• _WHAT IS REQUIRED_
Transcribe the data underneath exactly, keeping every word in place.

• _SUPPLIED DATA_

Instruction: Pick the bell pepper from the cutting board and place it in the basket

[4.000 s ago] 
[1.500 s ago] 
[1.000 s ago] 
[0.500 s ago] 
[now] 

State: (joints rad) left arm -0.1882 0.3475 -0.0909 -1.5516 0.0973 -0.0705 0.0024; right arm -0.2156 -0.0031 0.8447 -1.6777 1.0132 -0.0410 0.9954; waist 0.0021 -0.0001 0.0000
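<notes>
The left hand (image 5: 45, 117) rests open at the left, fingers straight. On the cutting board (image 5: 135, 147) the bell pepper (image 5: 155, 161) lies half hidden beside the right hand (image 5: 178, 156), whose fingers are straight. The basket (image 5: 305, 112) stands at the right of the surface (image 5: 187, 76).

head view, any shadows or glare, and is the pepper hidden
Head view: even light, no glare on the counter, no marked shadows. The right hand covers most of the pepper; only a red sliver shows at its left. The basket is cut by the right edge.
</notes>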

• _OUTPUT_
Instruction: Pick the bell pepper from the cutting board and place it in the basket

[4.000 s ago] 
[1.500 s ago] 
[1.000 s ago] 
[0.500 s ago] 
[now] 

State: (joints rad) left arm -0.1882 0.3475 -0.0909 -1.5516 0.0973 -0.0705 0.0024; right arm -0.2156 -0.0031 0.8447 -1.6777 1.0132 -0.0410 0.9954; waist 0.0021 -0.0001 0.0000
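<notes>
The left hand (image 5: 45, 117) rests open at the left, fingers straight. On the cutting board (image 5: 135, 147) the bell pepper (image 5: 155, 161) lies half hidden beside the right hand (image 5: 178, 156), whose fingers are straight. The basket (image 5: 305, 112) stands at the right of the surface (image 5: 187, 76).

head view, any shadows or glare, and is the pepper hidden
Head view: even light, no glare on the counter, no marked shadows. The right hand covers most of the pepper; only a red sliver shows at its left. The basket is cut by the right edge.
</notes>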

With this, the answer is finished.